[[ Information shown open ]]
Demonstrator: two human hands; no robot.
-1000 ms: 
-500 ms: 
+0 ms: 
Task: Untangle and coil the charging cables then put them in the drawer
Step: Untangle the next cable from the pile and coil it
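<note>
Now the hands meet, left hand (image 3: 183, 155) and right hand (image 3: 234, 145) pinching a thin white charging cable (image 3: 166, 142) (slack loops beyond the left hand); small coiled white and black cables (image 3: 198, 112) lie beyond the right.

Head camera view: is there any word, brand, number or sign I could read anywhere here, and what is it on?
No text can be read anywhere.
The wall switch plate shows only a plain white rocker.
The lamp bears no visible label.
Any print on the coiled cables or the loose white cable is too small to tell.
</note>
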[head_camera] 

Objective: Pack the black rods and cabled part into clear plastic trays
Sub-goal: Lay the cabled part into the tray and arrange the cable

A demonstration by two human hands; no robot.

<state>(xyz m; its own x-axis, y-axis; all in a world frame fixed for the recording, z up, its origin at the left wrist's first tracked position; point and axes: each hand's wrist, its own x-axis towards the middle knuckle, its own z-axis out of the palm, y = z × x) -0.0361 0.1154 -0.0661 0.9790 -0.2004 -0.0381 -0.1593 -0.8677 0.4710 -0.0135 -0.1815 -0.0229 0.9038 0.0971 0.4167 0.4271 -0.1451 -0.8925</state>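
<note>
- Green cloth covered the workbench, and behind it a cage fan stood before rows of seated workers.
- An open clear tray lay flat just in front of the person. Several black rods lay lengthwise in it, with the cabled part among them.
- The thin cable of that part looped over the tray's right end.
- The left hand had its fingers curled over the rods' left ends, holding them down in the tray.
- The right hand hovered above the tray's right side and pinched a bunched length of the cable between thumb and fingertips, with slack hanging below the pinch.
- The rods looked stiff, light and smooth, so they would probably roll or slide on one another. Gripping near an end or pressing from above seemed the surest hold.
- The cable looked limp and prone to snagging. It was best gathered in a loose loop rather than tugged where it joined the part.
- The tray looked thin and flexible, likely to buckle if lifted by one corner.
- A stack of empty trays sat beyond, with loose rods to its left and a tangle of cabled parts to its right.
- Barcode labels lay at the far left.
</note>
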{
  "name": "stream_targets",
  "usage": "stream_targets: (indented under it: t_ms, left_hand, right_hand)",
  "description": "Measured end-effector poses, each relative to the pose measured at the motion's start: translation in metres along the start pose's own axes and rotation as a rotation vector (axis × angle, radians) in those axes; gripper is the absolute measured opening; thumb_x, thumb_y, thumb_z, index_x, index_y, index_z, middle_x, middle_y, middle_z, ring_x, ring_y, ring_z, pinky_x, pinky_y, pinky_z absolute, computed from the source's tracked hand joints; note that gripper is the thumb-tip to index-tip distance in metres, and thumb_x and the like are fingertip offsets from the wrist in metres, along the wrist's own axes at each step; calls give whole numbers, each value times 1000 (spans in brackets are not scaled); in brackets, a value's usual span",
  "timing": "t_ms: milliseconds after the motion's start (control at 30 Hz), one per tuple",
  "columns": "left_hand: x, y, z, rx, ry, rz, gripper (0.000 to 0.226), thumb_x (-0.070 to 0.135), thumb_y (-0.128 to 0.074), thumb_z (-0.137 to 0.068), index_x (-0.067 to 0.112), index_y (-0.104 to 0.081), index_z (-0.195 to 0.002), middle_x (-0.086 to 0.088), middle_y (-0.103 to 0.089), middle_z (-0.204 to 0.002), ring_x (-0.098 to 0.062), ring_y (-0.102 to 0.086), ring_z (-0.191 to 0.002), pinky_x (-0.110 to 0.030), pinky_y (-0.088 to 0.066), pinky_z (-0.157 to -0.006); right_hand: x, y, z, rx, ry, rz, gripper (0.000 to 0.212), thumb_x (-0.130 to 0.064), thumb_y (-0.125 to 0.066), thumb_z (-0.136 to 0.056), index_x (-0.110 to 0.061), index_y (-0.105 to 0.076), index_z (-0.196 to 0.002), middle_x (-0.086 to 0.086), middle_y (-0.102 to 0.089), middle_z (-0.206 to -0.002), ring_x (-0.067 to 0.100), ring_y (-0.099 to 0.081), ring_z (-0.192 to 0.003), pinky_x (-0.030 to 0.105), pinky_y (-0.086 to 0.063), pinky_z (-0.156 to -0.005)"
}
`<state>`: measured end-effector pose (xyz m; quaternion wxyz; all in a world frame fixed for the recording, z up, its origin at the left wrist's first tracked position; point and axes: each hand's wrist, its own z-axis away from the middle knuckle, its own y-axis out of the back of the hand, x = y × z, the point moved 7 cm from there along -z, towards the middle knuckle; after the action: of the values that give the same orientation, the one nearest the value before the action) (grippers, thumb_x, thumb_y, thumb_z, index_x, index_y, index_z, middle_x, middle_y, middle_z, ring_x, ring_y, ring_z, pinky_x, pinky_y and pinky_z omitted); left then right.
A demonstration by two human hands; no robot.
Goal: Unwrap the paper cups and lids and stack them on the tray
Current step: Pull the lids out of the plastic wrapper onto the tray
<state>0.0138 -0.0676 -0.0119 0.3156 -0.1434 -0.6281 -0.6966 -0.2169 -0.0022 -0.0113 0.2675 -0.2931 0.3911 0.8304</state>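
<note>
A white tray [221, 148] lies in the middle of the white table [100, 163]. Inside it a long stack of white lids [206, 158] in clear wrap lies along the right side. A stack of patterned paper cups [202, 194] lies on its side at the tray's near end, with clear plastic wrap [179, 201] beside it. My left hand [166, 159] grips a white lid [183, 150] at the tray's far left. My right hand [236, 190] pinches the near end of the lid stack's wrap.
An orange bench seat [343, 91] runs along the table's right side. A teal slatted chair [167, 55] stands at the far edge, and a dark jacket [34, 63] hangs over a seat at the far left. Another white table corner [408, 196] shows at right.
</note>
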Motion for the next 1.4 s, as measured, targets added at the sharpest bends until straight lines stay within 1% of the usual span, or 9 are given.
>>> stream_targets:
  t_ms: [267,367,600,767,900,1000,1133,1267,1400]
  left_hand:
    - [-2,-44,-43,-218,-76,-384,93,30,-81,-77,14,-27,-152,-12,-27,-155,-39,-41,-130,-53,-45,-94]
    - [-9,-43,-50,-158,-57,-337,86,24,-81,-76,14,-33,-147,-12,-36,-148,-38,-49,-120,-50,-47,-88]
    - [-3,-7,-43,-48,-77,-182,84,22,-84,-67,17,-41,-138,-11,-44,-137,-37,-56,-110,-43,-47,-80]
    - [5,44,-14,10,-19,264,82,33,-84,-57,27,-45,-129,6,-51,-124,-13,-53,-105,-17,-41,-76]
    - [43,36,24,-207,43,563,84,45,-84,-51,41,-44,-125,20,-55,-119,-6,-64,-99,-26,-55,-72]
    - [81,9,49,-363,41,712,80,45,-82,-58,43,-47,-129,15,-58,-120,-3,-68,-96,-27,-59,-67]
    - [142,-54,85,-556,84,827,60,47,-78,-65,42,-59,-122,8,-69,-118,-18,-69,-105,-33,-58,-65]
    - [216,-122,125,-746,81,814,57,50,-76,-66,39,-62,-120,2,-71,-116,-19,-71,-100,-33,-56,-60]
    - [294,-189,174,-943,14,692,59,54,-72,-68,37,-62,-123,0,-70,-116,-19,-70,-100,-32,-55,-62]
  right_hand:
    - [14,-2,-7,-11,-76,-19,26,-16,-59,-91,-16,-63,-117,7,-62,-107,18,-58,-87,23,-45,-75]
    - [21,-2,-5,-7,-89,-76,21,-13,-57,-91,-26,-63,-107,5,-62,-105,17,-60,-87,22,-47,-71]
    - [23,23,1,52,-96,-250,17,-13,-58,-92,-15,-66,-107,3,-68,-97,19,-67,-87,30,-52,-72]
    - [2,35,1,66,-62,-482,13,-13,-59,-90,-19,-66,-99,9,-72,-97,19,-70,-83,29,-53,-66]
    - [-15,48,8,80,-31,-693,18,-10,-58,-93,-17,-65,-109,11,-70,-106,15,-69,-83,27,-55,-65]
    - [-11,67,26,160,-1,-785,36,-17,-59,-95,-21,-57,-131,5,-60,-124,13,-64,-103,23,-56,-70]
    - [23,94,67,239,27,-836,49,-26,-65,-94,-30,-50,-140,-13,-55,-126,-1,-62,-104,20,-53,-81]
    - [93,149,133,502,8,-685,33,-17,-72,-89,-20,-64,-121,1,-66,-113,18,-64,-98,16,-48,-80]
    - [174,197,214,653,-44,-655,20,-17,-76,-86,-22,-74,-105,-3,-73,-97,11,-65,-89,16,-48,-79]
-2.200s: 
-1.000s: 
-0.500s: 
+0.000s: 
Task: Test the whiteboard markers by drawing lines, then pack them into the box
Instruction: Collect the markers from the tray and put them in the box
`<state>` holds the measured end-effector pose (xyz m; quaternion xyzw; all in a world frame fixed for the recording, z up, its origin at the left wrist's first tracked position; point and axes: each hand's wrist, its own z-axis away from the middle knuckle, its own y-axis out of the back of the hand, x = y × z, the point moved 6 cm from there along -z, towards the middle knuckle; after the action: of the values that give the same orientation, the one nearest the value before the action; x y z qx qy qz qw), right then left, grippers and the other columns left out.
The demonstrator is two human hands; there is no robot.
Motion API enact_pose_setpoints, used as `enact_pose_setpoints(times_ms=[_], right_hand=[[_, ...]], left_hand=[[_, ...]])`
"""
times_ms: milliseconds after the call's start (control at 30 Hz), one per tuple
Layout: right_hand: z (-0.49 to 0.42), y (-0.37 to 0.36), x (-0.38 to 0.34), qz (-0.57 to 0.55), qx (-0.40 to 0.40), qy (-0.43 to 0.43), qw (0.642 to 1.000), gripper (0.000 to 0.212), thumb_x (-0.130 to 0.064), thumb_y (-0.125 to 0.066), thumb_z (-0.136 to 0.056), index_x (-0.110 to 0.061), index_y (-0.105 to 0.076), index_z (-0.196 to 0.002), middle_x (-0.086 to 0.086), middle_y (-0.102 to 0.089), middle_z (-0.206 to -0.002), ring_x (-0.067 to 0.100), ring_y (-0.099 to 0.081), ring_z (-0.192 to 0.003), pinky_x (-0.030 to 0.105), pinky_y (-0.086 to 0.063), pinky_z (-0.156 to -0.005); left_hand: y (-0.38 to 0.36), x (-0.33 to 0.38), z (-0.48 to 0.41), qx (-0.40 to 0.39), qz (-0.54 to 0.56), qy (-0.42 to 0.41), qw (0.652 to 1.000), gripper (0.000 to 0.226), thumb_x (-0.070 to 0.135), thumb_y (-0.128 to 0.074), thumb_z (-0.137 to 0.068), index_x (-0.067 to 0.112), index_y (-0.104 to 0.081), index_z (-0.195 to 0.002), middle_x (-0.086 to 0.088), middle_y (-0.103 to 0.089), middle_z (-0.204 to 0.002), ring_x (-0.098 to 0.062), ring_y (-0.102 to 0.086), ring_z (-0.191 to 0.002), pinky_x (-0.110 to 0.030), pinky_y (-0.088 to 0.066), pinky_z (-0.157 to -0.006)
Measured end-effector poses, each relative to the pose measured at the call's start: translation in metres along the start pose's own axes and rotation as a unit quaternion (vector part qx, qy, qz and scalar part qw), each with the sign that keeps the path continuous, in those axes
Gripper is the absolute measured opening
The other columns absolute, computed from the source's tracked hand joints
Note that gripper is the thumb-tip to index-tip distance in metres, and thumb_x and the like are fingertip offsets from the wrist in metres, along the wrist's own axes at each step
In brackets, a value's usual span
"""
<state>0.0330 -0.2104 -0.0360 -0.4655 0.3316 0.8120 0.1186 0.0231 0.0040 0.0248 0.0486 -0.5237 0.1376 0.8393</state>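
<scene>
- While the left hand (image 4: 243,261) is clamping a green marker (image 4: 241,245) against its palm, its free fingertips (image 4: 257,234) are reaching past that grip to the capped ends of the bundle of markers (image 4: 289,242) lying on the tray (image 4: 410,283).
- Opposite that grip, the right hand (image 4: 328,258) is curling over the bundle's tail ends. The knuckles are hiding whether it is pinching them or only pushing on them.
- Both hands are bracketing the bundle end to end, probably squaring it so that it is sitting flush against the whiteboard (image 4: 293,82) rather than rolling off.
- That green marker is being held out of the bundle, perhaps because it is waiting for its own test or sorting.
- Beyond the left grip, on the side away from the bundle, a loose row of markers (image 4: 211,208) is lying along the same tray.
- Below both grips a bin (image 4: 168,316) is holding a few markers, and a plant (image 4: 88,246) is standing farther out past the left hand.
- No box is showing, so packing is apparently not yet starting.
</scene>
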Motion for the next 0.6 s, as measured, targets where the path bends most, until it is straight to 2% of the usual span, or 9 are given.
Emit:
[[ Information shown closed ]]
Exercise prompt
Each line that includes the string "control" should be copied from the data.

Task response
  "timing": "t_ms: milliseconds after the motion's start (control at 30 Hz), one per tuple",
times_ms: milliseconds after the call's start (control at 30 Hz), one per tuple

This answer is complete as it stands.